▶ _What this task involves_: Instruction for the data below: set down exactly the lines from the line with "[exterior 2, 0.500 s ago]" to the line with "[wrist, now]", inclusive, and no others.

○ ○ ○ ○

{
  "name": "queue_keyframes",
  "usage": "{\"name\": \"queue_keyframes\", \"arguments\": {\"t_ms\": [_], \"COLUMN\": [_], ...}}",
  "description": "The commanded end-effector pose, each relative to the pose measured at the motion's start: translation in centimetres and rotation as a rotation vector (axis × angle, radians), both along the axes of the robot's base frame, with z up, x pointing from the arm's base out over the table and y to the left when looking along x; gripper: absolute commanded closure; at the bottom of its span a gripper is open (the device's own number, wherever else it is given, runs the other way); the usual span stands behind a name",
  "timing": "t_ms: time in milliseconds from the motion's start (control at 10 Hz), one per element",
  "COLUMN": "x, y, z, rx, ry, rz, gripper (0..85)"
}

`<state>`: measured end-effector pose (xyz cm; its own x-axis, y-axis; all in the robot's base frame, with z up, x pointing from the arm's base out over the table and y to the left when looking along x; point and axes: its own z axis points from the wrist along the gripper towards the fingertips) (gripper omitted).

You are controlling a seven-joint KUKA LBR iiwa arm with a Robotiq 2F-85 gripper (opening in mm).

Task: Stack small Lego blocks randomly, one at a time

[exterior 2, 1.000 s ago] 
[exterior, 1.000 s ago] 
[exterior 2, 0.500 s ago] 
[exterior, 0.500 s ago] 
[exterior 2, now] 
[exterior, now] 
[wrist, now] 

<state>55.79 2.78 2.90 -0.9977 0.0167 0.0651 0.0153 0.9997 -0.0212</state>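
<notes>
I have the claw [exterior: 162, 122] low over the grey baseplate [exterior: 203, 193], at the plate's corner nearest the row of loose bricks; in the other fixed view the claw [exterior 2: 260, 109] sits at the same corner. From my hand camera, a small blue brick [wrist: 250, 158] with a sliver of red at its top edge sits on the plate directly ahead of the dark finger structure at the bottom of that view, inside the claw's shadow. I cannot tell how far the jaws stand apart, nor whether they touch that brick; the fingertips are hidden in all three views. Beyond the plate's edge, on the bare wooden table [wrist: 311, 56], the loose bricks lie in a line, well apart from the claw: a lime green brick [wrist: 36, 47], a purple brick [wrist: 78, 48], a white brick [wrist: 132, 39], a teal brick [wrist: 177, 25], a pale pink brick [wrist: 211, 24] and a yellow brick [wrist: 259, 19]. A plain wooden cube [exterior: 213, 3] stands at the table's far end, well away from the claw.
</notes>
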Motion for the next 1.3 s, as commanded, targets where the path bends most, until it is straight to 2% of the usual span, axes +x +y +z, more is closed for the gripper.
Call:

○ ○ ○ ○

▶ _Response below_:
[exterior 2, 0.500 s ago] 
[exterior, 0.500 s ago] 
[exterior 2, now] 
[exterior, now] 
[wrist, now] 

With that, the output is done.